DATASET CONTENT.
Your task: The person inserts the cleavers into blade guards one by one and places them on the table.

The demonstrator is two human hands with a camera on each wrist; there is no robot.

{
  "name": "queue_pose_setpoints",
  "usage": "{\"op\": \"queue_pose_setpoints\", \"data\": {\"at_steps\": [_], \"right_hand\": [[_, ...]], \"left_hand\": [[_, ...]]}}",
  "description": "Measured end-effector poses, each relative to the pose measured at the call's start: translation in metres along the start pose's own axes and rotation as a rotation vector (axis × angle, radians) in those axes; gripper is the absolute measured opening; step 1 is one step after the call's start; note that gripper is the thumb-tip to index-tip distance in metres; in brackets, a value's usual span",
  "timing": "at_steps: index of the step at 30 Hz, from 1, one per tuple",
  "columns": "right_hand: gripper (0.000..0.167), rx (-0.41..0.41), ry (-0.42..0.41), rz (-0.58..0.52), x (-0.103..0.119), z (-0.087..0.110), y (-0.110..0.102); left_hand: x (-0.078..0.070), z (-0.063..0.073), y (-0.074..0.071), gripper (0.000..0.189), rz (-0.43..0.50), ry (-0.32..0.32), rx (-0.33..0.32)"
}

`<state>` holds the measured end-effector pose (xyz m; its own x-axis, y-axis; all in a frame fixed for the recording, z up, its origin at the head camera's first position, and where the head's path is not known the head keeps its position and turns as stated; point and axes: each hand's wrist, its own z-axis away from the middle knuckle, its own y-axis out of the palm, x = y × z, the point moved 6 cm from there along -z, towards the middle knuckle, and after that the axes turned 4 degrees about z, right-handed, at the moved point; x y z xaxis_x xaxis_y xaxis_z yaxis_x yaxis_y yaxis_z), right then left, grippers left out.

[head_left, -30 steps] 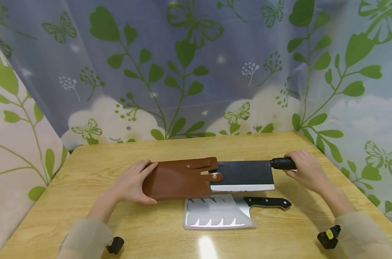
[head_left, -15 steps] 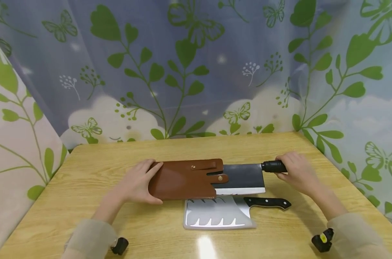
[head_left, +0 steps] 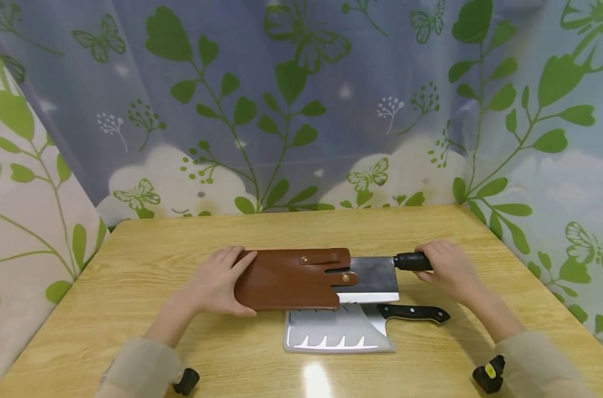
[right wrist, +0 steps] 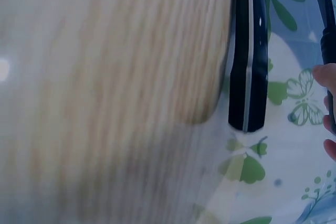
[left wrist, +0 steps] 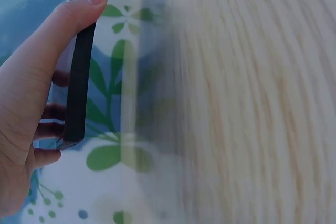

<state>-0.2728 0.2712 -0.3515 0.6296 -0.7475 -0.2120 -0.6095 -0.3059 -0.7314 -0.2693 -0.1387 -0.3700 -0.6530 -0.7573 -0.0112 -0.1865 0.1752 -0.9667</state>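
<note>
My left hand (head_left: 217, 284) grips the closed end of a brown leather sheath (head_left: 286, 282), thumb along the near edge and fingers at the far edge. In the left wrist view the sheath's dark edge (left wrist: 81, 82) runs between thumb and fingers. My right hand (head_left: 448, 271) holds the black handle (head_left: 406, 261) of a cleaver. The cleaver's dark blade (head_left: 373, 275) is partly inside the sheath; its handle-side part shows, with a bright cutting edge towards me. The sheath's snap strap (head_left: 346, 278) lies over the blade. In the right wrist view only some right fingertips (right wrist: 328, 77) show.
A second cleaver (head_left: 338, 331), its blade in a translucent cover, lies on the wooden table (head_left: 207, 354) just in front of the sheath, which overlaps its far edge. Its black riveted handle (head_left: 416, 313) points right. Patterned curtains (head_left: 301, 138) stand behind and at both sides.
The right hand has moved left with the cleaver, so more of the blade is inside the sheath. The left hand and sheath have shifted slightly right and towards me. The second cleaver stays put.
</note>
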Motion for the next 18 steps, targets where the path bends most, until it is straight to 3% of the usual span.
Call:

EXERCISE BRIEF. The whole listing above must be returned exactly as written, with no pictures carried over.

EXERCISE SOLUTION.
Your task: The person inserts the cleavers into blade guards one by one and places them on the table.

The demonstrator is two human hands with a camera on each wrist; there is no robot.

{
  "name": "queue_pose_setpoints",
  "usage": "{\"op\": \"queue_pose_setpoints\", \"data\": {\"at_steps\": [_], \"right_hand\": [[_, ...]], \"left_hand\": [[_, ...]]}}",
  "description": "Measured end-effector poses, each relative to the pose measured at the call's start: translation in metres along the start pose's own axes and rotation as a rotation vector (axis × angle, radians) in those axes; gripper is the absolute measured opening; step 1 is one step after the call's start; note that gripper is the thumb-tip to index-tip distance in metres; in brackets, a value's usual span",
  "timing": "at_steps: index of the step at 30 Hz, from 1, one per tuple",
  "columns": "right_hand: gripper (0.000..0.167), rx (-0.41..0.41), ry (-0.42..0.41), rz (-0.58..0.52), x (-0.103..0.119), z (-0.087..0.110), y (-0.110..0.102); left_hand: x (-0.078..0.070), z (-0.063..0.073), y (-0.074..0.071), gripper (0.000..0.189), rz (-0.43..0.50), ry (-0.32..0.32), rx (-0.33..0.32)"
}

`<state>` holds the measured end-effector pose (xyz m; its own x-axis, y-axis; all in a frame fixed for the recording, z up, its origin at the head camera's first position, and where the head's path is not known the head keeps its position and turns as stated; point and axes: each hand's wrist, its own z-axis away from the middle knuckle, its own y-axis out of the palm, x = y × z, the point moved 6 cm from there along -z, towards the middle knuckle, and after that the axes turned 4 degrees about z, right-handed, at the moved point; x y z xaxis_x xaxis_y xaxis_z yaxis_x yaxis_y yaxis_z), right then left, grippers left out.

[head_left, -30 steps] 
[head_left, -15 steps] 
[head_left, +0 steps] 
[right wrist, +0 steps] 
[left wrist, +0 steps] 

<state>-0.2728 0.2712 -0.3515 0.6296 -0.7475 -0.2120 -0.6095 -0.3059 -0.7314 -0.2693 -0.1387 -0.3700 -0.6530 -0.7573 -0.0112 -0.1865 0.1752 -0.9667</state>
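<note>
My left hand (head_left: 217, 284) grips the closed end of a brown leather sheath (head_left: 286, 282), thumb along the near edge and fingers at the far edge. In the left wrist view the sheath's dark edge (left wrist: 81, 82) runs between thumb and fingers. My right hand (head_left: 448, 271) holds the black handle (head_left: 406, 261) of a cleaver. The cleaver's dark blade (head_left: 373, 275) is partly inside the sheath; its handle-side part shows, with a bright cutting edge towards me. The sheath's snap strap (head_left: 346, 278) lies over the blade. In the right wrist view only some right fingertips (right wrist: 328, 77) show.
A second cleaver (head_left: 338, 331), its blade in a translucent cover, lies on the wooden table (head_left: 207, 354) just in front of the sheath, which overlaps its far edge. Its black riveted handle (head_left: 416, 313) points right. Patterned curtains (head_left: 301, 138) stand behind and at both sides.
The right hand has moved left with the cleaver, so more of the blade is inside the sheath. The left hand and sheath have shifted slightly right and towards me. The second cleaver stays put.
</note>
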Motion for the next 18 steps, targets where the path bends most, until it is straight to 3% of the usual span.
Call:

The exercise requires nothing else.